We met with palmOne not to discuss a new product announcement, there haven t been any for a while now. Sure, they did give us a preview of a few new peripherals, like the Tom Tom GPS package, but we didn t see the Tungsten T4 or the rumored Zire 31 and Tungsten E2. So we had to ask the hard question what does the future hold for palmOne? palmOne representatives went into full evasive mode, but we managed to milk a little information out of them.

 

Any good look at the future includes rumors of the present. Of course we had to ask about the rumors and of course palmOne put on the dancing shoes. My guess is that the Zire 31 is much closer to reality than the Tungsten E2, which seems a little more like a dream when you look at the rumored specs. Further, the Zire 31 doesn t really require the new operating system, so an imminent release may be a bit more likely.

 

We went on to discuss the release of other product refreshes like the Tungsten C. There s little doubt a refresh of that unit is coming.
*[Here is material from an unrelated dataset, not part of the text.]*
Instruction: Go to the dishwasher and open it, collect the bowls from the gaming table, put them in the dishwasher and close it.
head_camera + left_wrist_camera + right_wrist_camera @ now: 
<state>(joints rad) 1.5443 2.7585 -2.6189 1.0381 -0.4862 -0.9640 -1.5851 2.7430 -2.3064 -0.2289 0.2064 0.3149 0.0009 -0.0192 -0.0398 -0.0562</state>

But as it true for the Tungsten T4, the release will wait for OS6. palmOne will no doubt have these two releases, perhaps more, to coincide with the major announcement from PalmSource that PDAs with OS6 are ready to ship.

 

While the C series seems to be very safe, the Tungsten W may be the odd man out with the Treo line now in place. As badly as you might think the TW is selling, it s actually found itself a very nice niche in the government sector. The deployment of palmOne units in government and business is actually a bit of a double edged sword for the company. On one hand they want to innovate with new units, but on the other hand, these enterprise customers prefer the stability of PDAs that have been out for a while. That s one reason the TW has been a good product for palmOne, even though the consumer market more or less passed it over. It seems likely that the TW will be absorbed into the Treo line going forward.

 

We ve talked some about OS6, which was recently given to developers in a close to final version. palmOne has certainly been working with it for months, so it s not like they re just now starting to figure it out. They re not talking specifics, but the release of OS6 devices, including the palmOne units, seems likely in 2Q of this year. The question that has come up repeatedly is whether or not OS5 devices will be upgradeable to OS6. palmOne didn t want to confirm this, but they gave enough direction that we can make the assumption that old PDAs will not be able to upgrade to OS6.

 

If 2002 was Sony s year to dominate the Palm OS PDA market, palmOne make have taken the title in 2003. They re finding ways to innovate now, where in the past they more or less adopted the enhancements Sony and others rolled out. 2004 holds a lot of promise as well. the Treo 600 is well positioned, the Tungsten T3 is perhaps one of the best the Palm OS has to offer, and the entry level markets are well addressed with both monochrome and color units. Refreshes of their entire product line may occur twice in 2004, which can only be good.